### [Your instructions]
Below is a listing. Write out exactly its lines between the one holding "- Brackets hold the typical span" and the one holding "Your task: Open", inclusive.

▬▬▬

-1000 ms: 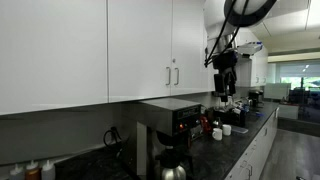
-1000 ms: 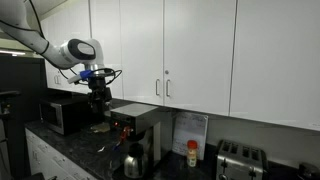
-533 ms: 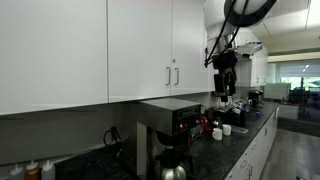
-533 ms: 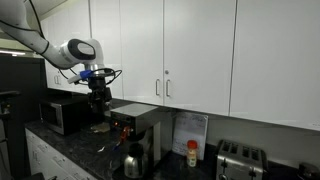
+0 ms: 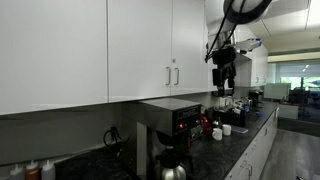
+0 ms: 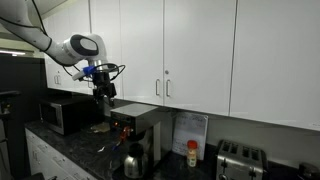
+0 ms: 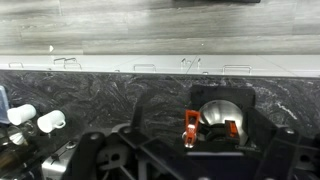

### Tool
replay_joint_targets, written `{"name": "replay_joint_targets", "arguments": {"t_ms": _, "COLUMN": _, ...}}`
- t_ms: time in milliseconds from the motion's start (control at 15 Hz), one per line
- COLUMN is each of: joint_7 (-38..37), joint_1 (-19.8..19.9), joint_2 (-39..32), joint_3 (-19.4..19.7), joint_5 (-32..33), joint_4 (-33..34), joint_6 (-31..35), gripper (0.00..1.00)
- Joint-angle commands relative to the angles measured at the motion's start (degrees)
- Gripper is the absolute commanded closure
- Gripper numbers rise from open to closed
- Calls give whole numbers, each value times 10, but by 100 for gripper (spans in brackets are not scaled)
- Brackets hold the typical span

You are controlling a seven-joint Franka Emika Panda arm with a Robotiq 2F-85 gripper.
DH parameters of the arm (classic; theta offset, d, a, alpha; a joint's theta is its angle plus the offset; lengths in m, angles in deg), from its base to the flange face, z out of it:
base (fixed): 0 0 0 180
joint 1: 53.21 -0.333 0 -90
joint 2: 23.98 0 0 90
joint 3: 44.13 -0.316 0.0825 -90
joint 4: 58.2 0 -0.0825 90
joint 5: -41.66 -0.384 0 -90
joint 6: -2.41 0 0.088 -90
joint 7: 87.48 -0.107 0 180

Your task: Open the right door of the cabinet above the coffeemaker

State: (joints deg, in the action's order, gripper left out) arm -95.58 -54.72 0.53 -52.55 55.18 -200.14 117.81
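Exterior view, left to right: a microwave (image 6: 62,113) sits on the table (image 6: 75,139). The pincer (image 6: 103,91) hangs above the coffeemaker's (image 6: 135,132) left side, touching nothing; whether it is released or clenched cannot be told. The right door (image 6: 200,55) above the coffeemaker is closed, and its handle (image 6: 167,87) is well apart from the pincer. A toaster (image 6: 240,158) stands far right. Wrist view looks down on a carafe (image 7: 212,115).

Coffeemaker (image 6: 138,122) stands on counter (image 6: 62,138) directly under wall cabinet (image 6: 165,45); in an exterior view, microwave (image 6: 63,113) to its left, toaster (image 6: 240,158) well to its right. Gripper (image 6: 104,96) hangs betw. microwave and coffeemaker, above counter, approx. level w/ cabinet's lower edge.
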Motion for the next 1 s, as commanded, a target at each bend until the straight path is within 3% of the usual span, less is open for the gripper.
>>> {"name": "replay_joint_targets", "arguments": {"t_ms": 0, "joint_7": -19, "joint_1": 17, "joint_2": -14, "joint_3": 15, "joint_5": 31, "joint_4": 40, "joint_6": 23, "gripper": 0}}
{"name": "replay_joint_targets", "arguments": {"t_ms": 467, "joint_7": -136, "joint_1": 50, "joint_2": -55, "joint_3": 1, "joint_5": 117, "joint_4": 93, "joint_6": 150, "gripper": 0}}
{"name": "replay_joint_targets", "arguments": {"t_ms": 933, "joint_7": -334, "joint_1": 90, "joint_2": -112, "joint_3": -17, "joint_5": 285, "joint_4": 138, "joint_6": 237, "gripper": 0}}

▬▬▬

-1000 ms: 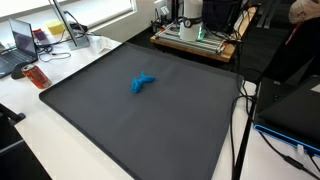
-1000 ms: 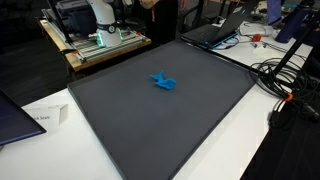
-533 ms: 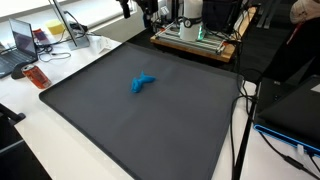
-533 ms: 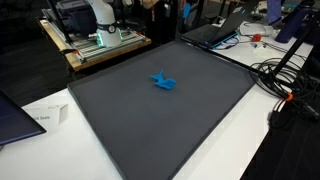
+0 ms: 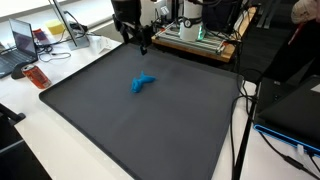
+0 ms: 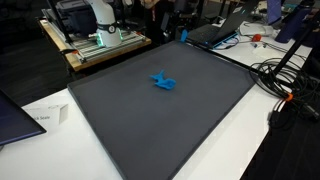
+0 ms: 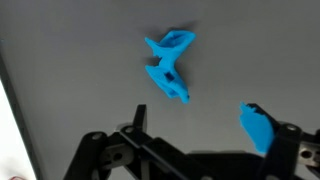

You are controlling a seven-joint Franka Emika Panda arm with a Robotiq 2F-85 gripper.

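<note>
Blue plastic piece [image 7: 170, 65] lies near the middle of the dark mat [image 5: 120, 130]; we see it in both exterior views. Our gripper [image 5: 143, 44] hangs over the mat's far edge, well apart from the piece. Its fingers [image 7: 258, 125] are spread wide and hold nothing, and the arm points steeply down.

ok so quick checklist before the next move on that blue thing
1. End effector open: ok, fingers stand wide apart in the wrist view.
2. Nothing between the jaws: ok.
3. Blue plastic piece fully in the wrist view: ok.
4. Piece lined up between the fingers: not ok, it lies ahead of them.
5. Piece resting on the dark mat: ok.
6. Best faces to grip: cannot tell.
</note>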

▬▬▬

### [Response area]
- Brackets hold the typical span

You are controlling a seven-joint Franka Emika Panda arm with a Robotiq 2F-85 gripper.
DH parameters of the arm (classic; theta offset, d, a, alpha; a joint's theta is its angle plus the offset; lengths in m, angles in deg), from its base to the flange face, z out of it:
base (fixed): 0 0 0 180
joint 1: 53.21 -0.333 0 -90
joint 2: 23.98 0 0 90
joint 3: 44.13 -0.316 0.0825 -90
joint 4: 58.2 0 -0.0825 90
joint 5: -41.66 -0.384 0 -90
joint 6: -2.41 0 0.088 -90
joint 7: 87.48 -0.107 0 180

Your task: Open the right door of the cabinet above the coffeemaker

No further output is needed.